> Requirement
When you reach the line containing "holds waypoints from" in the entries below, begin reproducing lines exactly, and stop once the line containing "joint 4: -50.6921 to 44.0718" is done.
**** Exercise material ****
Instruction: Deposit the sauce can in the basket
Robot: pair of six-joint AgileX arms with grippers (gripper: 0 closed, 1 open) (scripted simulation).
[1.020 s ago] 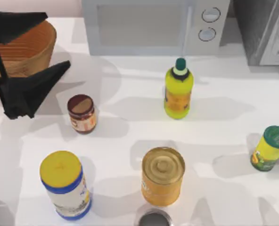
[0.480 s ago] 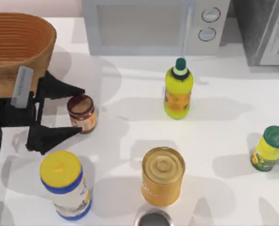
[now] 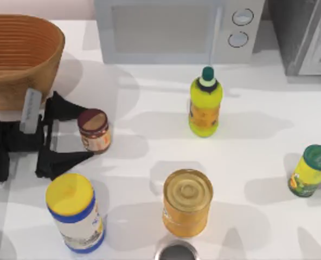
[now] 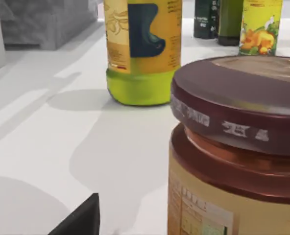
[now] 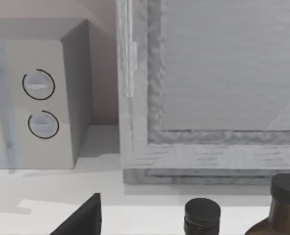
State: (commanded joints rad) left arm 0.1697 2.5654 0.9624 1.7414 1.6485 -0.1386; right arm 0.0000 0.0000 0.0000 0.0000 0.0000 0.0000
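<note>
The small squat brown-lidded sauce can (image 3: 94, 130) stands on the white table (image 3: 149, 141), ungrasped, at 5 o'clock from the light-brown woven wicker basket (image 3: 20, 57); the left gripper (image 3: 74, 131), released, flanks it from 9 o'clock, leaving grasp, lift and deposit undone.

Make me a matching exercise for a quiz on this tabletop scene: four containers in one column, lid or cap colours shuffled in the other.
Things:
1. sauce can
2. canister
3. tin can
4. squeeze bottle

Colours:
A. gold
B. dark green
C. dark brown
D. yellow

Pairs: 1-C, 2-D, 3-A, 4-B
</note>
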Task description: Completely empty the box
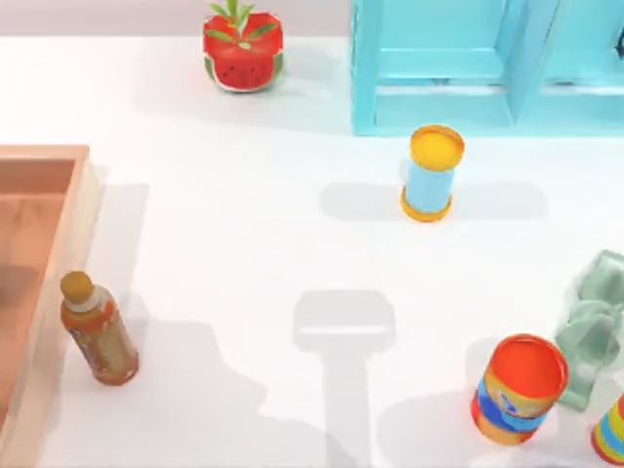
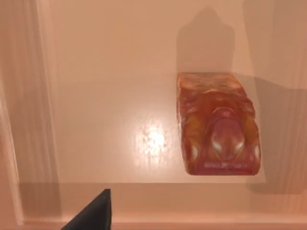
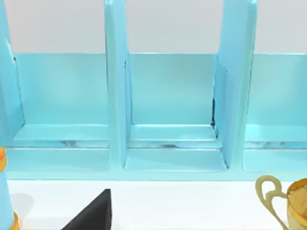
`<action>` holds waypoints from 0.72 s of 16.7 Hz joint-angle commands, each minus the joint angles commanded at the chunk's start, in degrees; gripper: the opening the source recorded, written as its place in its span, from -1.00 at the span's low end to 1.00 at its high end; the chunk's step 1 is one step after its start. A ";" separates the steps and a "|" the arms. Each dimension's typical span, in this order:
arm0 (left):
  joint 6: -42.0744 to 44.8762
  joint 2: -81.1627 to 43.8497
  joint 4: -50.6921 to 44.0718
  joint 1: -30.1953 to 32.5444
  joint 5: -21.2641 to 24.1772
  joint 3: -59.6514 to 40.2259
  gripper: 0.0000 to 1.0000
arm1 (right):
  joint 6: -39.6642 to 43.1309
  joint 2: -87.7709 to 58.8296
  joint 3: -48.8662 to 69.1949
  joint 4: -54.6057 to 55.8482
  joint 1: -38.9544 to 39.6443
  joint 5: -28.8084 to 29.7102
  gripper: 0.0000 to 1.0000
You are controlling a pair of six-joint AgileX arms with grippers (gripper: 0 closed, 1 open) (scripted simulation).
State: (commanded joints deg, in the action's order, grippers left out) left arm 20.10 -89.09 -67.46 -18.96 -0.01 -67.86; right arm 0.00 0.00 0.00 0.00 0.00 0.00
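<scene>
**Box at the table's left edge, with one item lying inside**

The box [image 1: 49, 253], a shallow wooden tray, sits at the left side of the table [image 1: 273, 283] and is cut off by the edge of the top view, so much of its floor is hidden there. A brown drink bottle [image 1: 97, 330] stands on the table just outside the box's right wall. In the left wrist view, a red-orange, glossy packet [image 2: 218, 125] lies flat on the box floor [image 2: 120, 96], apart from the walls; what it is cannot be made out. A dark fingertip [image 2: 93, 213] of the left gripper shows at the border of that view; whether the gripper is released or clenched cannot be told.

The right wrist view faces a turquoise shelf frame [image 3: 168, 96], with one dark fingertip [image 3: 93, 213] of the right gripper in front; its state likewise cannot be told. A gold-handled cup [image 3: 292, 201] is cut off at that view's border.

Elsewhere on the table stand a watermelon-patterned pot [image 1: 243, 49], a blue can with a yellow lid [image 1: 430, 174], an orange-lidded can [image 1: 520, 388], a pale green object [image 1: 595, 327] of unclear shape, and a striped item [image 1: 611, 434] clipped by the frame.
</scene>
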 joint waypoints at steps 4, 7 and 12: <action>0.35 -1.38 -1.09 -0.33 0.00 -1.14 1.00 | 0.00 0.00 0.00 0.00 0.00 0.00 1.00; 0.28 -1.26 -0.81 -0.06 -0.01 -0.86 1.00 | 0.00 0.00 0.00 0.00 0.00 0.00 1.00; 0.48 -4.59 7.23 -0.42 0.01 4.06 1.00 | 0.00 0.00 0.00 0.00 0.00 0.00 1.00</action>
State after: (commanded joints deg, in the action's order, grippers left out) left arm 20.58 -93.69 -60.23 -19.38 0.00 -63.80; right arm 0.00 0.00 0.00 0.00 0.00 0.00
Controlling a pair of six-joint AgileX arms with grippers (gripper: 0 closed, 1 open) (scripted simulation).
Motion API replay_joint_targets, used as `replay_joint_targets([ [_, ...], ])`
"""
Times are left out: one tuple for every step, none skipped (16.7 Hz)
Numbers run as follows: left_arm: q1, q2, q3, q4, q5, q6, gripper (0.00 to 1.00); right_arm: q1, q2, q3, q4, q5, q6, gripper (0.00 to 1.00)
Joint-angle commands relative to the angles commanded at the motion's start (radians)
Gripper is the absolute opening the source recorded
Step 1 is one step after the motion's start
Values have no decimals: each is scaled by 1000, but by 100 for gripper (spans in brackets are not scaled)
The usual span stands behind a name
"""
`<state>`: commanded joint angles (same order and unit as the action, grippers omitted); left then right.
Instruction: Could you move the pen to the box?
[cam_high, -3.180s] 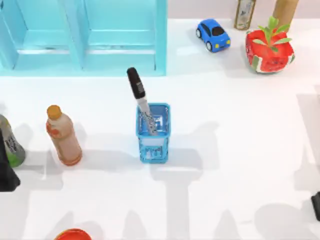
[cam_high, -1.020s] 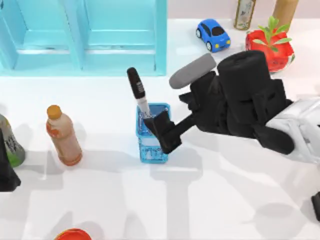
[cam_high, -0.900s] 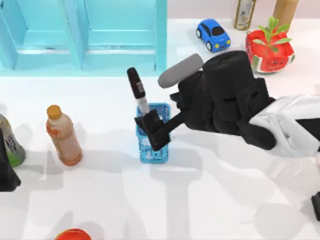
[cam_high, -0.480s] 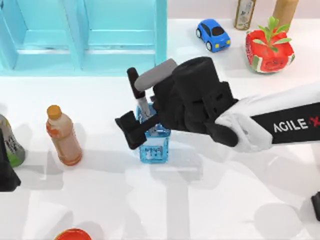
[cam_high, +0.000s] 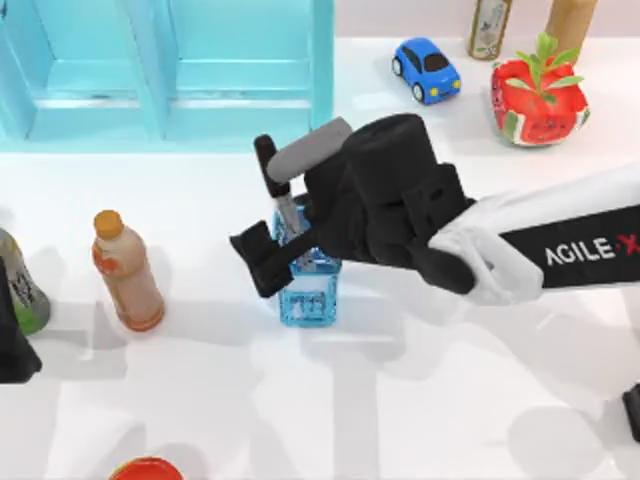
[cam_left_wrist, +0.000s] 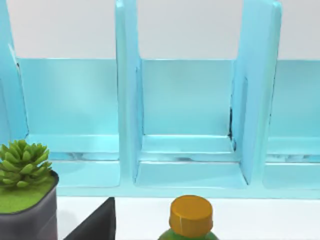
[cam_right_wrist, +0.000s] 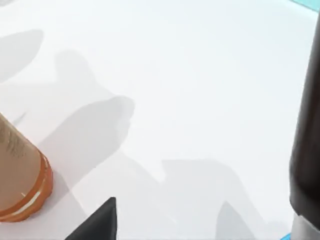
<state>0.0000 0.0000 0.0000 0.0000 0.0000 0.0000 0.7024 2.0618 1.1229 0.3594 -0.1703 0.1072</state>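
Your right gripper (cam_high: 256, 265) hangs at the blue cup (cam_high: 305, 300), just off the cup's side that faces the orange bottle (cam_high: 125, 275). Its fingers (cam_right_wrist: 97, 222) look spread and grasp nothing. The pen (cam_high: 266, 160) stands in the cup, barrel down and black cap up, leaning toward the box (cam_high: 240, 90) behind the cup. In the right wrist view the cap sits off to one edge, not centred between the jaws, so I judge the grasp is not lined up yet.

Watch for these from here:
- If you clench now, the jaws may meet on air or clip the cap from one side. That could push the pen over or tip the cup.
- The cup looks light and narrow. Any sideways nudge from the arm above it may slide it or knock it down.
- A grip high on the cap alone may let the pen swing or slip out.
- If you lift at a slant, the barrel may catch the rim and drag the cup along.
- The box is just behind the cup, so a low carry risks hitting its front wall.

Your left gripper (cam_high: 15, 350) sits parked well beyond the bottle from the cup, fingers apart.
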Motion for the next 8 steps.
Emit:
replay_joint_targets([
  [0,0,0,0,0,0,100,0,0,0,0,0,0,55],
  [0,0,0,0,0,0,100,0,0,0,0,0,0,47],
  [0,0,0,0,0,0,100,0,0,0,0,0,0,40],
  [0,0,0,0,0,0,100,0,0,0,0,0,0,32],
  [0,0,0,0,0,0,100,0,0,0,0,0,0,25],
  [0,0,0,0,0,0,100,0,0,0,0,0,0,17],
  [0,0,0,0,0,0,100,0,0,0,0,0,0,10],
  [0,0,0,0,0,0,100,0,0,0,0,0,0,2],
])
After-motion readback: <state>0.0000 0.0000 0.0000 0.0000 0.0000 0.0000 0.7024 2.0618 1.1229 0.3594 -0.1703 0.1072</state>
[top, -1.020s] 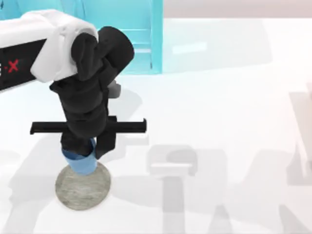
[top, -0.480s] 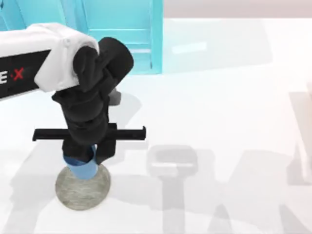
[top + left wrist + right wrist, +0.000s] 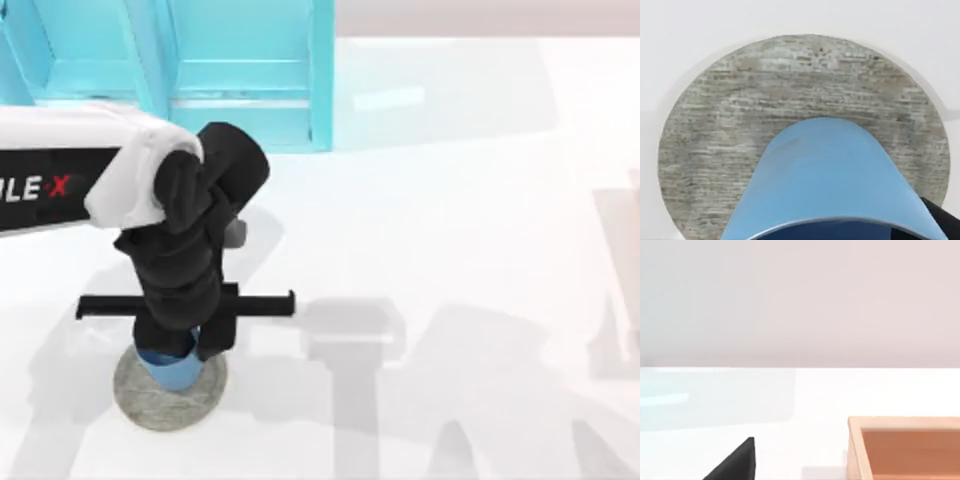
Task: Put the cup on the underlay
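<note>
Item 1, my left gripper (image 3: 180, 345): positioned over the near-left part of the table (image 3: 450, 230), pointing down from my left arm (image 3: 70, 180), which enters from the top view's left edge. The fingers are clamped on the cup; a dark finger (image 3: 942, 220) shows against the cup's side in the left wrist view.

Item 2, the cup (image 3: 172, 368): small, blue, cylindrical, held upright in my left gripper. Its lower end sits over the underlay, inside the disc's outline and toward the disc's far side. From above, my black wrist covers its upper part. In the left wrist view the cup's pale blue wall (image 3: 830, 170) stands in front of the disc, with the darker rim at the frame's edge. Whether the base touches the disc or hangs just above it, I cannot tell.

Item 3, the underlay (image 3: 150, 400): flat, round, grey, mottled, wider than the cup. It lies on the white table near the front-left. Its bare surface (image 3: 740, 125) rings the cup on all visible sides in the left wrist view.

Item 4, turquoise shelf (image 3: 240, 70): large, translucent, standing at the table's far-left, well apart from the disc.

Item 5, my right arm: parked. Its wrist view shows a black finger tip (image 3: 737, 462), the white table and a wooden box (image 3: 905, 447) with an orange-brown inside. I cannot tell whether this gripper's fingers are apart or together.
</note>
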Motion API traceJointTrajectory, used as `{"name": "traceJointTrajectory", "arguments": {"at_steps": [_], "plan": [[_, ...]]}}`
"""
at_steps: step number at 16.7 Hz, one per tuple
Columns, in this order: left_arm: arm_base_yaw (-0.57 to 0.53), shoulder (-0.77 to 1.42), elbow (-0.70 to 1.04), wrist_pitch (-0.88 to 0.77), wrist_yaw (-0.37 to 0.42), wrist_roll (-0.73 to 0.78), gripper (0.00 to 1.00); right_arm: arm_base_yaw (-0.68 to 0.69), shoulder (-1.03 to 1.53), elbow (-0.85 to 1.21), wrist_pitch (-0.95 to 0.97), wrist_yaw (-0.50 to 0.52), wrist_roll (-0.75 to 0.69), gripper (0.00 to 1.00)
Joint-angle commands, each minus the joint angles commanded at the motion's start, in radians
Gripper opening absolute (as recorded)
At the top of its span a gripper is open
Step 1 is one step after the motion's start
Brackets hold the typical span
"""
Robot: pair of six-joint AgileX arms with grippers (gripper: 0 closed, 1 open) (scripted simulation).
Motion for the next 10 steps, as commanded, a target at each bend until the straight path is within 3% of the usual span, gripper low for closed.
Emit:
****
> Answer box
`<action>` holds waypoints from 0.72 s of 16.7 Hz joint-angle commands, each minus the joint angles commanded at the chunk's start, in degrees; gripper: the opening the source recorded, written as its place in its span, from -1.00 at the span's low end to 1.00 at its high end; the chunk's step 1 is one step after its start. A ";" separates the steps and a "|" the arms. Each dimension's typical span, in this order:
arm0 (left):
  joint 6: -42.0744 to 44.8762
  joint 2: -81.1627 to 43.8497
  joint 4: -50.6921 to 44.0718

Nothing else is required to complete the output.